EXERCISE:
The expected output is each line in the data below that includes the string "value".

PROVIDED MATERIAL:
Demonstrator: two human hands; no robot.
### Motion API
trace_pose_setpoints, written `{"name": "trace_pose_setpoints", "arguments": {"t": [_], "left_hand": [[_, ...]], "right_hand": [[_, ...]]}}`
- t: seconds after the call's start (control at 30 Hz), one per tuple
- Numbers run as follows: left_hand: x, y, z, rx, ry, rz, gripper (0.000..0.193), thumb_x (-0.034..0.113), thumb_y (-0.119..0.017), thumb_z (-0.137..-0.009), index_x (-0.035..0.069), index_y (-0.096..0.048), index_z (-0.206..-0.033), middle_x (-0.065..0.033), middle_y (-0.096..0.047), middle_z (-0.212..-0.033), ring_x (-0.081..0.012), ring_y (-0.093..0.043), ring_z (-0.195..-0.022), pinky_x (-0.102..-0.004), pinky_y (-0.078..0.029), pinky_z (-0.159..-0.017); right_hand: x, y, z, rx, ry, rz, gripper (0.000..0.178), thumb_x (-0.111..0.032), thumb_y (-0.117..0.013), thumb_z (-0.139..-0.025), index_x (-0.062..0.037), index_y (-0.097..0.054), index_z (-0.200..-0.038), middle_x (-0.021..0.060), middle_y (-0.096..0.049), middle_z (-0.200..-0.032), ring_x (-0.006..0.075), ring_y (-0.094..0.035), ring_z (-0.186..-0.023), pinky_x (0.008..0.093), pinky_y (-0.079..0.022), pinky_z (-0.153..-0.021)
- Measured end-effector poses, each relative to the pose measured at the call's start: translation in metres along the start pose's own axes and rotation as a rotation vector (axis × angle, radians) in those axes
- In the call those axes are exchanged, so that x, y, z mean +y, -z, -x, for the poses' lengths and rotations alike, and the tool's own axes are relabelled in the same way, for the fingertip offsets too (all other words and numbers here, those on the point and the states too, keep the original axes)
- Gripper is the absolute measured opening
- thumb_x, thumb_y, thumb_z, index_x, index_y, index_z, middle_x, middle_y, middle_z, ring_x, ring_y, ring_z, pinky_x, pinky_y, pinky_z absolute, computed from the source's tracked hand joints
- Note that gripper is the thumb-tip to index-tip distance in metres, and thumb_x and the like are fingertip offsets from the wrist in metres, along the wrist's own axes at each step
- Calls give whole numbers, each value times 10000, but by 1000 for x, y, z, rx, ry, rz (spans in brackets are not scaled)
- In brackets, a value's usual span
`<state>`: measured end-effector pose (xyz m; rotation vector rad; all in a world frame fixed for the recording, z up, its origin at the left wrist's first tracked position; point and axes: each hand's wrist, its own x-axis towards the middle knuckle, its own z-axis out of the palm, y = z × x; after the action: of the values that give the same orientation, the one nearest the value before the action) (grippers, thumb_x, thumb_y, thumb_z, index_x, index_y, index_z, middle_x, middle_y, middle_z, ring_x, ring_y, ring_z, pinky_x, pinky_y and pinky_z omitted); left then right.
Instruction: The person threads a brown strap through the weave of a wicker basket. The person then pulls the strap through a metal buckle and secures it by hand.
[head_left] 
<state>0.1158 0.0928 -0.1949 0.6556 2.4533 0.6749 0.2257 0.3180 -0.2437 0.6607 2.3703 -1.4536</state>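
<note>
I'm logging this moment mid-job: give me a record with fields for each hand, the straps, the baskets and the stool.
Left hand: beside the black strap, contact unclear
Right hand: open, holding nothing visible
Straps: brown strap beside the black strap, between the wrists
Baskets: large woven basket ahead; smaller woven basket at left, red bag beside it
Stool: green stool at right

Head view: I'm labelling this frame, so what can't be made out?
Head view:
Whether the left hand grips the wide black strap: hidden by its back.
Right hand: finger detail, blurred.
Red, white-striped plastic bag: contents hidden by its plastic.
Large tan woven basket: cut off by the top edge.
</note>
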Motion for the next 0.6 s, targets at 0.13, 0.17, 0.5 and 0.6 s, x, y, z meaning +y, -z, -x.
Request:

TASK ANSWER:
- Calls give whole numbers, each value times 10000, but by 1000 for x, y, z, rx, ry, rz (spans in brackets are not scaled)
- In brackets, a value's usual span
`<state>`: measured end-effector pose (xyz m; rotation vector rad; all in a world frame fixed for the recording, z up, its origin at the left wrist's first tracked position; point and axes: each hand's wrist, its own x-axis towards the middle knuckle, its own z-axis out of the palm, y = z × x; after the action: of the values that give the same orientation, the one nearest the value before the action) (grippers, thumb_x, thumb_y, thumb_z, index_x, index_y, index_z, middle_x, middle_y, middle_z, ring_x, ring_y, ring_z, pinky_x, pinky_y and pinky_z omitted); left then right.

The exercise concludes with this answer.